Scientists at the U.S. Department of Energy’s Ames Laboratory have developed molecular modeling simulations and new theoretical formulations to help understand and optimize catalytic reactions that take place in chemical environments where the reactant “ingredients” for catalysis are not well mixed.
In catalysis a chemical reaction is accelerated by adding another component, the catalyst, which remains unchanged during the reaction. In many cases, such as when the catalytic reaction takes place in a solution, the reactants are able to mix together easily (and are sometimes stirred to ensure mixing). This mixing is assumed in standard theories of chemical kinetics that describe how quickly and efficiently catalytic reactions occur.
But not all catalytic reactions occur where ingredients are able to mix. For instance, catalytic reactions to create fuels in mesoporous particles and to remove pollutants in high-pressure surface reactions happen in unmixed systems. And for those cases, the standard analysis of chemical kinetics needed to be refined.
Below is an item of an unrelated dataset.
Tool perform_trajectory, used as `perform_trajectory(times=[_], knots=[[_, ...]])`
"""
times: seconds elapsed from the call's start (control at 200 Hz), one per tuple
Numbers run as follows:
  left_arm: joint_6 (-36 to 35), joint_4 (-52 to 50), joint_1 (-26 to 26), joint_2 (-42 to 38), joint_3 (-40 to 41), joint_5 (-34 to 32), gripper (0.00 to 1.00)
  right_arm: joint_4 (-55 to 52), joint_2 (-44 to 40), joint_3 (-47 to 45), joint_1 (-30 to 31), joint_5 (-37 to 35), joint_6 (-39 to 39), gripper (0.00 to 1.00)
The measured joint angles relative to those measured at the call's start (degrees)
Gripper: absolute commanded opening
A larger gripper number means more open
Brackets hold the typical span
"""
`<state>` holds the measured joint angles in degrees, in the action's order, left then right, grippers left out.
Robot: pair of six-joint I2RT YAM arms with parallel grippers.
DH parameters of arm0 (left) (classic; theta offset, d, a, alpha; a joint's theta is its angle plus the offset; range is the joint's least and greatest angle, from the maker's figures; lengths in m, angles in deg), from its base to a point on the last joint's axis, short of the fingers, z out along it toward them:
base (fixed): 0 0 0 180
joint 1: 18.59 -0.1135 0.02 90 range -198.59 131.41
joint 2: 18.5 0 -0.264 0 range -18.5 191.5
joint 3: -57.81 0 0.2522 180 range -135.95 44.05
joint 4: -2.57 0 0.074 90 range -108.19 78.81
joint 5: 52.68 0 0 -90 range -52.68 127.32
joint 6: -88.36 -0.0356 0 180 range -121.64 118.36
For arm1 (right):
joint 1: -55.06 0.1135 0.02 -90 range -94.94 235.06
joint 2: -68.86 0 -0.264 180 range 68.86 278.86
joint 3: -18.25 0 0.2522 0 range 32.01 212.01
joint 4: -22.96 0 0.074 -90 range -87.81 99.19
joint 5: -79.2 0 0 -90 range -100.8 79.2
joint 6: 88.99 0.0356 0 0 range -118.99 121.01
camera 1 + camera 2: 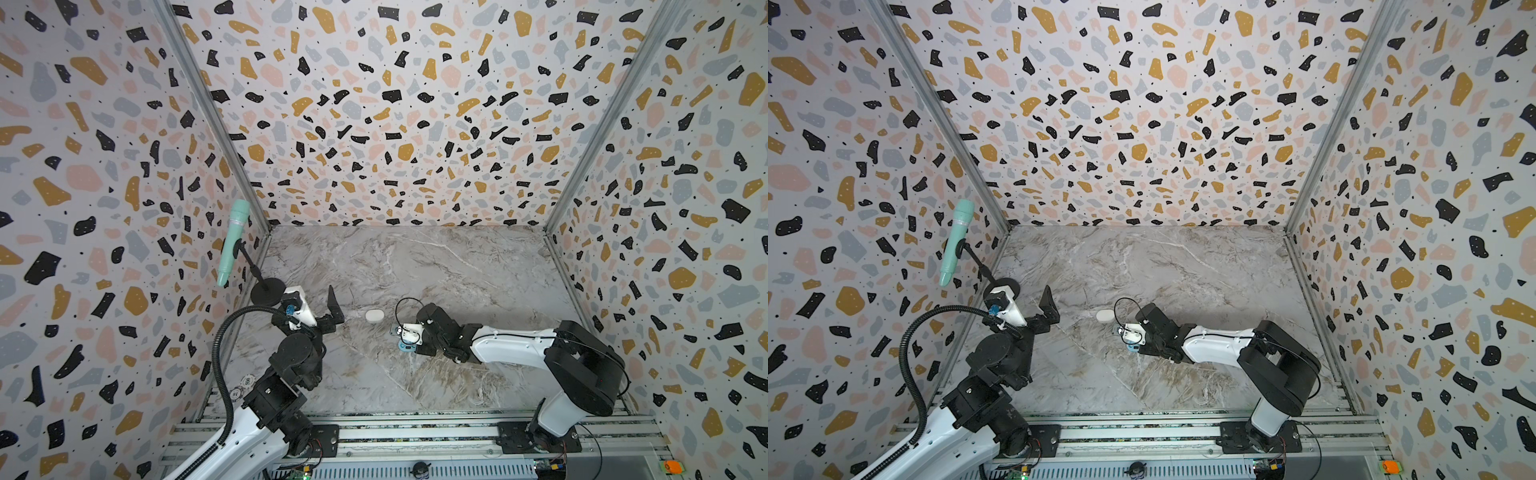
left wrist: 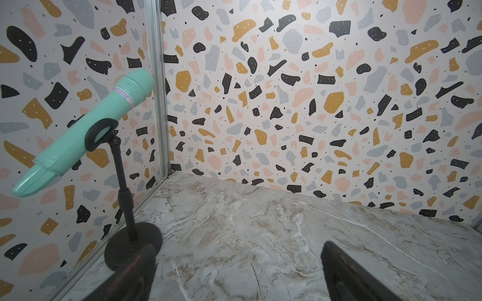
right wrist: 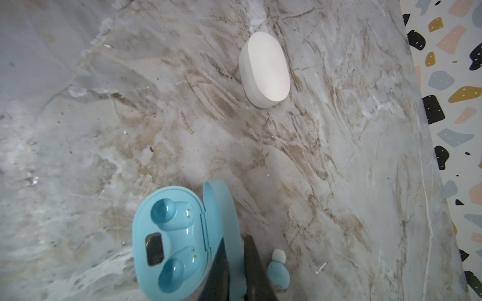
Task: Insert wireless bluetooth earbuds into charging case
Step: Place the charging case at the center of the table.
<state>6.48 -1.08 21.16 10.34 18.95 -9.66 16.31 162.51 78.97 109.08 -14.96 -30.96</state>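
Note:
A light blue charging case lies open on the marble table, both of its earbud sockets empty. Its lid stands upright, and my right gripper is shut on it with one finger on each side. One light blue earbud with a white tip lies on the table just beside those fingers. In both top views the blue case peeks out under the right wrist. A closed white case lies a little farther off. My left gripper hovers open and empty at the left.
A mint toy microphone sits on a black stand by the left wall, close to the left gripper. Two round chips lie beside the left arm. Patterned walls enclose the table on three sides.

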Motion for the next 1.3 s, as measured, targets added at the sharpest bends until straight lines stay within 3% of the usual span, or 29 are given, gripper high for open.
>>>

In papers that appeared recently in Chemical Reviews and the Journal of Chemical Physics, Ames Laboratory chemists Jim Evans, Dajiang Liu and their research team focused on modeling reactions in three classes of catalytic environments where chemical components do not easily mix. For two classes, catalysis in narrow pores of mesoporous particles and catalysis on metallic surfaces exposed to high pressure, crowding prevents reactants (and products) from moving enough to mix. The third class is surfaces under low pressure, where interactions between the adsorbed reactants themselves cause these species to organize into ordered domains or “islands” rather to than mix randomly.
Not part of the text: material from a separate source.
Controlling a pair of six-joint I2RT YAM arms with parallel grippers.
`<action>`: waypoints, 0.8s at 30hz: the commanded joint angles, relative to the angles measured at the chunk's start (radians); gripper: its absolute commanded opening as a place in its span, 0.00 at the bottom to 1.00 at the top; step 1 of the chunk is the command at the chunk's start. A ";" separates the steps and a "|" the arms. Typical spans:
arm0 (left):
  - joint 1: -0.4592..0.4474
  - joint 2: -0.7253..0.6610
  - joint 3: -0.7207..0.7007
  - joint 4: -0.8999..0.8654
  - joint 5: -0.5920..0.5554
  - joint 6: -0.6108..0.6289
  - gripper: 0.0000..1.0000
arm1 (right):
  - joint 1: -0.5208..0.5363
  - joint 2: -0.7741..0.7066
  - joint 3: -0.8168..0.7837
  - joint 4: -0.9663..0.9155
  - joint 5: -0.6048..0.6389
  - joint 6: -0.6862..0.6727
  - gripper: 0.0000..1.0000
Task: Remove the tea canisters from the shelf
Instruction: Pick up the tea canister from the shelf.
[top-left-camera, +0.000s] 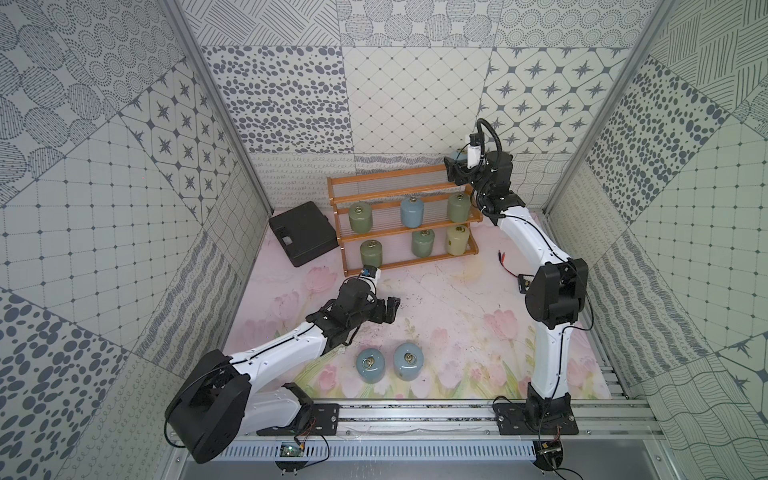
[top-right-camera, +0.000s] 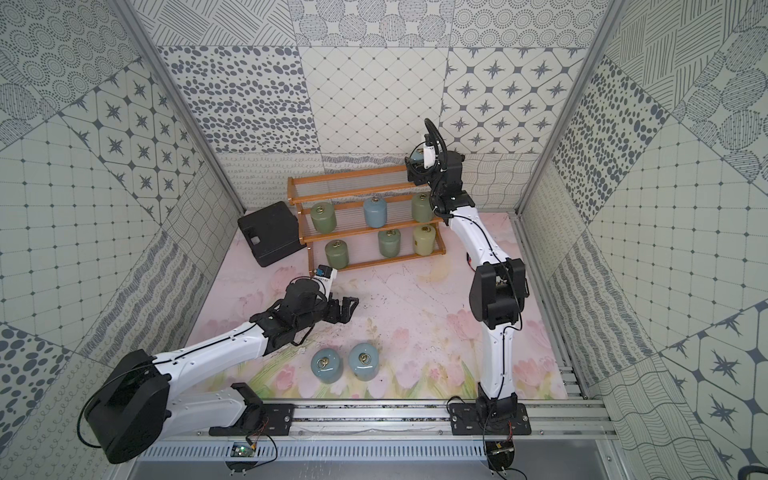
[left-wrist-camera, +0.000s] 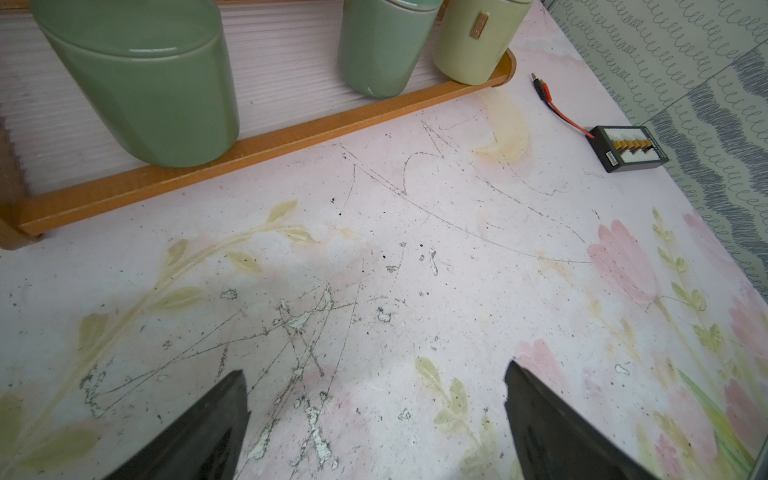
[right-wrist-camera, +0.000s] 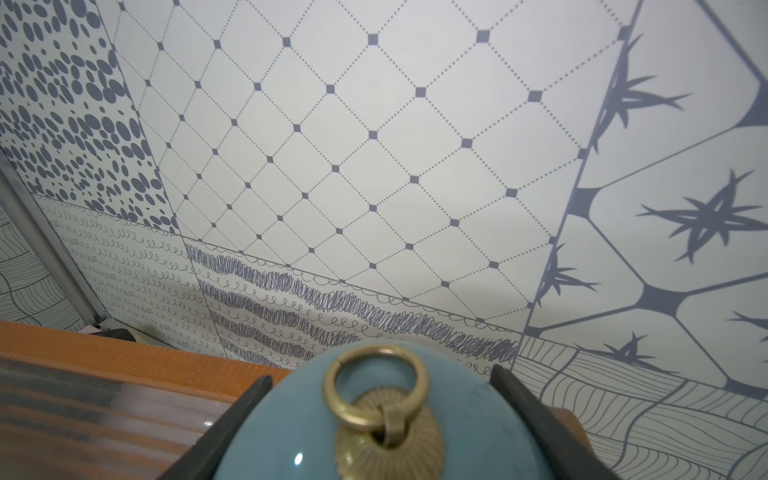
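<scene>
Blue canister (right-wrist-camera: 291, 436) on shelf (top-left-camera: 390, 173) top tier being clamped by right pincer (right-wrist-camera: 381, 376). Left pincer (left-wrist-camera: 374, 368) being held wide open, empty. Two canisters (top-left-camera: 371, 365) (top-left-camera: 408, 360) being rested on worktop (left-wrist-camera: 415, 249) before shelf; six others (top-left-camera: 360, 217) being left on lower tiers.

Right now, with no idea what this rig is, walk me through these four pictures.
Two robot arms stand at the edge of a table, each ending in a two-fingered gripper. Two pictures look down from above, nearly alike; the other two come from cameras on the wrists. The left gripper is open and empty over the table. The right gripper is shut on a blue canister at the top tier of the shelf. Six canisters stand on the lower tiers, two blue canisters stand on the table, and a black case lies beside the shelf.
</scene>
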 joint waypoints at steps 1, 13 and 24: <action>0.004 0.001 0.016 0.050 0.016 -0.008 1.00 | -0.002 -0.071 -0.040 0.026 -0.024 -0.012 0.76; 0.002 0.005 0.003 0.076 0.031 -0.026 1.00 | 0.006 -0.257 -0.249 0.127 -0.064 0.000 0.73; 0.003 -0.027 -0.040 0.117 0.047 -0.051 1.00 | 0.041 -0.529 -0.671 0.250 -0.050 0.015 0.72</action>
“For all of these scenarios, there are many ‘extra’ steps in the overall catalysis reaction process that must be built into chemical simulation models to reliably describe these systems that are not well stirred,” said Evans. “For example, for catalysis within crowded narrow pores, we simulate the entrance of the reactant into the pores, diffusion within the pore, conversion of the reactants to products within the pore, and diffusion out of the pore, rather than just assuming ‘well mixed’ conditions. All of these steps control the catalytic yield for these unique reaction processes. All of them must be built into the simulation models.”
The result is comprehensive molecular-level simulations that more accurately and realistically describe what is going on in non-stirred catalytic systems.
“The simulations can play the role of ‘numerical experiments,’ meaning if we do our work right, rather than having to do an experiment in a lab, our models can tell us what these types of catalytic reactions will do.”
Evans’ team also refined existing analytic theories of catalytic reaction rates so that they can be better applied to unmixed systems. The research team included Andres Garcia, graduate research associate and Iowa State University graduate student in the Department of Physics and Astronomy; Jing Wang and Chi-Jen Wang, both graduate research associates and ISU graduate students in the Department of Mathematics; and David Ackerman, graduate research associate and ISU graduate student in the Department of Chemistry.